## PROBLEM STATEMENT
Gather every line below where "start" appears.

****

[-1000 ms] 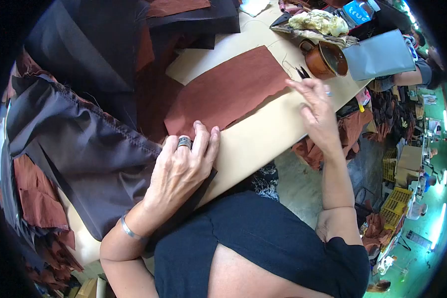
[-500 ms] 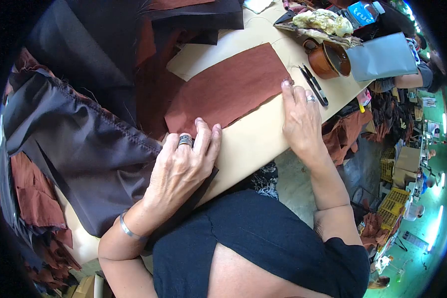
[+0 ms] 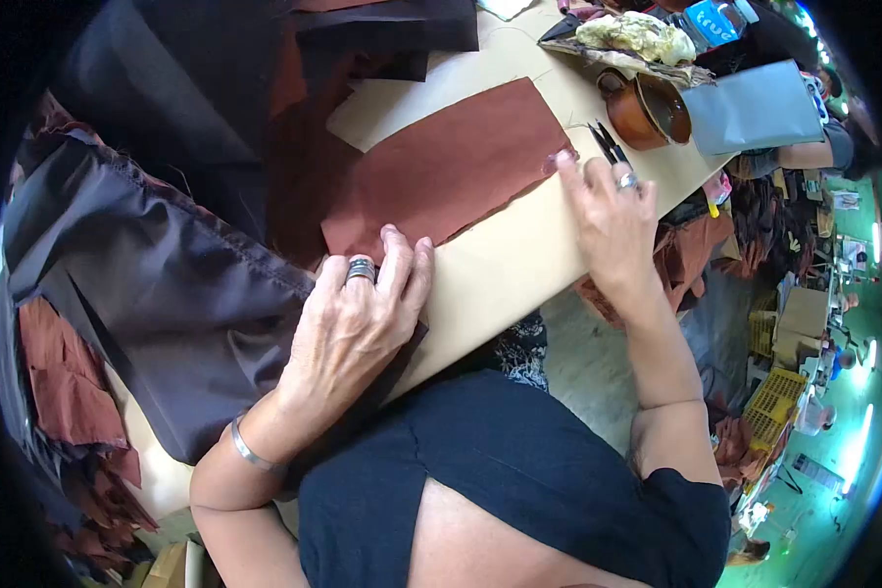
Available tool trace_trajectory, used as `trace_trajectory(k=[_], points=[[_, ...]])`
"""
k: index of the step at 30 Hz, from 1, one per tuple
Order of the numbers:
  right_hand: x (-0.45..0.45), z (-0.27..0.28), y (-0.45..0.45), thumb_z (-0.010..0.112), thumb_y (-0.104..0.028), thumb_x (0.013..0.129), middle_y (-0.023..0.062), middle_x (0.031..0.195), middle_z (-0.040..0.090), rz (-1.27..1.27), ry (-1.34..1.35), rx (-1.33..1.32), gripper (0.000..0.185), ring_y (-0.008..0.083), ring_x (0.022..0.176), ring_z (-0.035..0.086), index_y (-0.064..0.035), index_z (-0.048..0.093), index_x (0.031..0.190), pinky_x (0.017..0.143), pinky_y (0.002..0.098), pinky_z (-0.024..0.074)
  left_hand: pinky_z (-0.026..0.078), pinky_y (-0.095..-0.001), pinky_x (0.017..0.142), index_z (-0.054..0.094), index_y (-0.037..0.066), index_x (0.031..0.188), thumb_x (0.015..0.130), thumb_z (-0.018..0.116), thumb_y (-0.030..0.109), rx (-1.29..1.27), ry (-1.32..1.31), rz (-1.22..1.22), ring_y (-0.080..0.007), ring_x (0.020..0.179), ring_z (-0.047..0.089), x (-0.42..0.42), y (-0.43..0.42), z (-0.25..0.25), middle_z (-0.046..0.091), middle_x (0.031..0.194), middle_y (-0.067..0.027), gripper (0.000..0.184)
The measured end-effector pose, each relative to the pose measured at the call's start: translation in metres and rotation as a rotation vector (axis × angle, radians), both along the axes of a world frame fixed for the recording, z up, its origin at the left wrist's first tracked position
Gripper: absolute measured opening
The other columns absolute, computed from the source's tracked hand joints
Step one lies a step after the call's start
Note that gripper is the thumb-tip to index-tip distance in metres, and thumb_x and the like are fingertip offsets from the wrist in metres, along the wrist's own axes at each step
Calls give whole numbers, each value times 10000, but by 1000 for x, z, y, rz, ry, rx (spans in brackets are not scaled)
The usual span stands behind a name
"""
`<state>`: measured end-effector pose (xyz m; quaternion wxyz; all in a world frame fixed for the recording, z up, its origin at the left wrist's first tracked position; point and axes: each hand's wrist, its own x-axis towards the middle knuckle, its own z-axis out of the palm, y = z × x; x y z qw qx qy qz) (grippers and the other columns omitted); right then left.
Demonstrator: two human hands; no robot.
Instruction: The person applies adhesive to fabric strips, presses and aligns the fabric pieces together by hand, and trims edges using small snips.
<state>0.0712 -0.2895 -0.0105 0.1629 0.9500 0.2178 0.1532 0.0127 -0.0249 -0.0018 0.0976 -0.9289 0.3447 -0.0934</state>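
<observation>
A reddish-brown fabric piece (image 3: 451, 167) lies flat on the pale tabletop (image 3: 500, 265). My left hand (image 3: 358, 314) rests on its near left corner, fingers spread and slightly bent, with rings and a bracelet showing. Over the tabletop by the fabric's right end is my right hand (image 3: 612, 220), its fingers apart. Its index fingertip is close to the fabric's right corner, where a small darker patch shows. Two black pens (image 3: 610, 145) lie just beyond my right fingers, which partly hide them. Dark brown cloth (image 3: 186, 304) spreads to the left, reaching under my left wrist.
A brown ceramic cup (image 3: 647, 113) stands beyond the pens, beside a grey-blue box-like item (image 3: 753, 110). Farther back are a crumpled pale cloth (image 3: 637, 39) and a water bottle (image 3: 715, 24). Fabric scraps (image 3: 691, 260) hang below the right edge; yellow crates (image 3: 774, 407) stand off right.
My right hand has shifted right, off the fabric's corner and toward the pens, its fingers spreading more. My left hand stays on the fabric, which has hardly moved.
</observation>
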Motion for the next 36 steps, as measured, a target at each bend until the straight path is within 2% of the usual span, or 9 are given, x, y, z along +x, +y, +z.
trace_trajectory(k=[7,13,14,16,24,27,31,34,36], points=[[4,-4,-7,498,-108,816,30,941,525,77,-5,-51,529,192,865,515,-188,491,1339,767,373,362,416,-263,680,560,28,1198,822,496,126,-28,7,-15,-119,657,527,0,1,4,553,1114,-101,393],[-22,-1,28,501,-148,834,41,965,542,189,86,24,437,193,895,542,-119,542,1267,766,388,372,428,-274,707,558,40,1195,826,492,135,-2,13,-17,-135,692,545,-1,0,5,554,1114,-110,386],[-20,2,27,501,-126,812,22,927,532,166,106,23,507,182,854,514,-163,507,1318,774,370,365,431,-277,711,559,46,1188,827,491,136,-16,18,-26,-140,703,550,-1,1,6,554,1117,-114,378],[-9,0,18,505,-156,822,34,936,530,108,35,-7,445,185,887,536,-132,540,1265,783,391,370,436,-284,718,561,57,1174,830,488,138,-45,29,-42,-151,726,559,-2,2,10,555,1123,-122,361],[-19,-1,30,496,-176,840,36,956,532,229,77,9,479,188,899,545,-172,502,1319,795,404,373,438,-327,788,600,72,990,771,543,161,-201,233,-65,-191,807,576,-6,9,25,538,1156,-135,243],[-29,2,45,512,-164,815,8,956,520,223,142,40,549,174,852,494,-243,471,1356,804,379,358,429,-323,805,605,76,907,756,552,159,-196,203,-48,-193,868,561,-10,10,24,524,1173,-116,180],[-29,4,42,505,-70,797,27,955,527,292,303,218,551,184,851,497,-244,520,1320,789,365,362,422,-319,807,599,72,879,747,556,151,-123,122,-63,-189,920,539,-13,10,20,513,1180,-97,159],[-10,13,12,509,-76,783,62,993,558,267,319,415,470,214,910,535,-216,591,1224,802,396,378,421,-322,815,599,64,935,748,552,146,-130,141,-65,-189,896,543,-13,9,14,519,1166,-103,210],[9,34,-20,546,1,705,81,1029,560,86,64,562,530,276,942,539,-202,600,1192,790,418,438,422,-323,818,591,60,962,748,549,143,-167,152,-67,-189,896,548,-12,9,14,527,1153,-110,233]])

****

## OUTPUT FOR THIS EXERCISE
The measured end-effector pose, each relative to the pose measured at the call's start: translation in metres and rotation as a rotation vector (axis × angle, radians), both along the axes of a world frame fixed for the recording, z up, its origin at the left wrist's first tracked position
Step one lies a step after the call's start

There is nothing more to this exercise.